So after lowering the car, is the vagcom process just to "re-center" the vertical? And, if one is looking to raise the lights a hair (without blinding oncoming traffic) one would physically adjust the vertical on the lights and then use vagcom to "re-center" the driving position?

I dont _think_ my lights we vagcom'd to compensate for the lowering but they seem to be aimed ok. Is this because the angle is unchanged but the car is lowered? If so, should the lights be physically adjusted upwards a hair to compensate for the car being 1.5" lower and not projecting as far down road?


----------



## kgw (May 1, 2008)

You're on the right track...In my case, after installing the coilovers, my car is now sitting level. Before, the car was sitting at a rake: aft end higher than front end. So, with the car level, the lights were pointing too high. By setting them to "adjustment position" with VAD Mobile, they were practically right on in my case. I only needed to raise them a hair. 

Measuring the center height of the headlights and marking this on a wall/garage door is useful if you don't have the "official tools." 

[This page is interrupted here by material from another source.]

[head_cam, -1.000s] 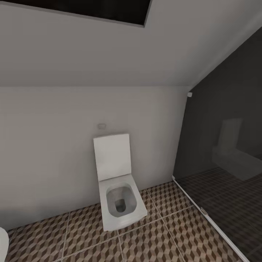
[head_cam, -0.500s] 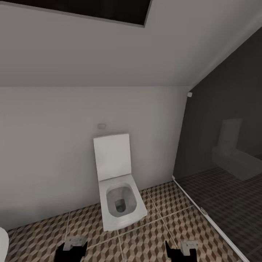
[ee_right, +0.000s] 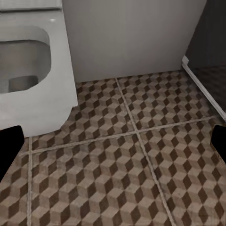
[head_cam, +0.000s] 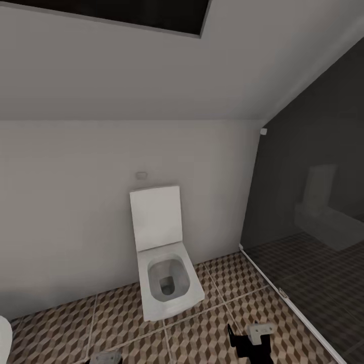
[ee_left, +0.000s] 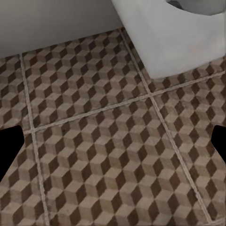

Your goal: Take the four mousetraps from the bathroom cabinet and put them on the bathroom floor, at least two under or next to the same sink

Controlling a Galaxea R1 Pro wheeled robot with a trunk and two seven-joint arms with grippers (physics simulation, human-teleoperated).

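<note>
The bathroom floor, tiled in a brown and beige cube pattern, spreads below me. The mousetraps, the cabinet and the sink are out of view. My right gripper pokes up at the head view's lower edge, right of the toilet, over bare tiles. Just the top of my left gripper peeks in at the bottom edge. In the left wrist view the left gripper is open over the floor, its fingertips far apart. The right gripper is open too, nothing between its fingertips.
A white square toilet with its lid up stands against the white wall, close ahead. A dark glass partition with a white floor rail closes off the right side. A white rounded edge shows at the far left.
Both grippers rose into the head view's bottom edge half a second ago. Since then the left one has sunk almost out of the picture, and the right one has edged up slightly.
</note>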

Once they are correctly set, the light pattern should not move up or down as you back away from the aiming surface.




Chimera said:


> So after lowering the car, is the vagcom process just to "re-center" the vertical? And, if one is looking to raise the lights a hair (without blinding oncoming traffic) one would physically adjust the vertical on the lights and then use vagcom to "re-center" the driving position?
> 
> I dont _think_ my lights we vagcom'd to compensate for the lowering but they seem to be aimed ok. Is this because the angle is unchanged but the car is lowered? If so, should the lights be physically adjusted upwards a hair to compensate for the car being 1.5" lower and not projecting as far down road?


----------



## Krieger (May 5, 2009)

Some people will get an error when trying to get their xenons to go into adaptation mode. I played with my setup and got a MIL. My rear level sensor is a good bit off, so it throws my xenons off no matter what. Ill need to tap a new hole and play with positioning in order to get the measurement back to where the car will auto adjust again.

Ill let u guys know what I come up with, along with a really easy to follow write up.


----------



## kgw (May 1, 2008)

Here is part of a thread I found that attempts to deal with very low cars:
----------------------------------------------------------------------------------------------------------
The basic setting must be performed under the following requirements:

- no fault codes stored
- control module coded correctly
- battery voltage above 10.5 V
- front/rear level sensor within specification range!
- ignition on
- lights on
- hand/parking brake NOT engaged

Once you lowered the suspension, the sensors give implausible values.

I've updated the specific VAG-COM labelfile for that control module, so it will show specifications for the 2 sensors now, the updated file can be found here:
www.ross-tech.com/vag-c...7.lb

So as you can see, the current values of the 2 sensors can be found in meas. block 2.

Block 002 Field 1 = Front Sensor (G78) (actual)
Specification: 12.5...50.0 %

Block 002 Field 2 = Rear Sensor (G76) (actual)
Specification: 50.0...87.5 %

As said, I doubt that your sensors give values in the specification range, but you should check them anyway.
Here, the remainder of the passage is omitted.